== Exercise description ==
Using the records below, give again exactly the lines from the line that contains "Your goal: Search" through the line that contains "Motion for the", both ends included, and only those.

== Supplied entries ==

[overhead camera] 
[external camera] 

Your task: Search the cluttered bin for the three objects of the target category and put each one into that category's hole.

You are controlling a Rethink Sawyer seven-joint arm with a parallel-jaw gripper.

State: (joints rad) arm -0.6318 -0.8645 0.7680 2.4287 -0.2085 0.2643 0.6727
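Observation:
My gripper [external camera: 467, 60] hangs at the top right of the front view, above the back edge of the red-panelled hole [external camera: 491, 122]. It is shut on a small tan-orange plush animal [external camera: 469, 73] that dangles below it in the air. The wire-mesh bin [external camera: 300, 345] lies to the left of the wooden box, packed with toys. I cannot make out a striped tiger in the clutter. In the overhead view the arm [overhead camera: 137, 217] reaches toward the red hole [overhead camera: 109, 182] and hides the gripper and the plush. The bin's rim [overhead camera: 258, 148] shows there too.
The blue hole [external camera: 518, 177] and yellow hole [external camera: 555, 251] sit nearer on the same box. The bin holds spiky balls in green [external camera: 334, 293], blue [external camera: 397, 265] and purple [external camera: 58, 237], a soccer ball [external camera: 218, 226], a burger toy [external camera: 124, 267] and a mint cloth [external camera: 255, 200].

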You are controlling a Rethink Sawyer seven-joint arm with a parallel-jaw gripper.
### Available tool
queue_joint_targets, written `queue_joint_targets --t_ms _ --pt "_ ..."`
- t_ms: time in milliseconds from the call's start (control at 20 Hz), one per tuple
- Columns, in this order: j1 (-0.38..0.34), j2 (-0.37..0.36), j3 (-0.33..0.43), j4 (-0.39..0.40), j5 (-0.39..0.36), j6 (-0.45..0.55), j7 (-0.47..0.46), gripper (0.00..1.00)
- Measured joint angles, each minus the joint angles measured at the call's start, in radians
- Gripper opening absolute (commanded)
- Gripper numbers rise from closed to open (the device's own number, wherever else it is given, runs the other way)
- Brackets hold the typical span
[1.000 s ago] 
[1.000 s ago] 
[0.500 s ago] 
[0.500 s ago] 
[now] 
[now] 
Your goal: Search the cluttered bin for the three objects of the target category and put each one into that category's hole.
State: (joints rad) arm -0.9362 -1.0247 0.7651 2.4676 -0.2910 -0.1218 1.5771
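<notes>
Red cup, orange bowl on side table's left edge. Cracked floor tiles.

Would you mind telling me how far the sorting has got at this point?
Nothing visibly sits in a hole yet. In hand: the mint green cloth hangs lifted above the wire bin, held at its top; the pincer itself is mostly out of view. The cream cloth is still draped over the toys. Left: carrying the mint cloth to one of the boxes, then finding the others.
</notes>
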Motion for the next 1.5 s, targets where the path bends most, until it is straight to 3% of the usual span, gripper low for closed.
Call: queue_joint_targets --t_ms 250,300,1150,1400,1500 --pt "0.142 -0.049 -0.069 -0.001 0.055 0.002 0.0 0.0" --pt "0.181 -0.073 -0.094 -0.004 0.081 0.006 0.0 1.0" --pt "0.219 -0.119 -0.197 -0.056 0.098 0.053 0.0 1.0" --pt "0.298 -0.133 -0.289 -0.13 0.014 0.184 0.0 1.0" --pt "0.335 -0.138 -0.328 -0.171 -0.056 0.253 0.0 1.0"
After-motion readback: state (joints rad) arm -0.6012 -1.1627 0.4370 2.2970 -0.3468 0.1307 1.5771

== Task answer ==
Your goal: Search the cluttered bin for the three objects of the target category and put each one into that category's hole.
State: (joints rad) arm -0.9362 -1.0247 0.7651 2.4676 -0.2910 -0.1218 1.5771
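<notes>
Red cup, orange bowl on side table's left edge. Cracked floor tiles.

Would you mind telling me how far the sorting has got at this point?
Nothing visibly sits in a hole yet. In hand: the mint green cloth hangs lifted above the wire bin, held at its top; the pincer itself is mostly out of view. The cream cloth is still draped over the toys. Left: carrying the mint cloth to one of the boxes, then finding the others.
</notes>
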Motion for the next 1.5 s, targets where the path bends most, until it is straight to 3% of the usual span, gripper low for closed.

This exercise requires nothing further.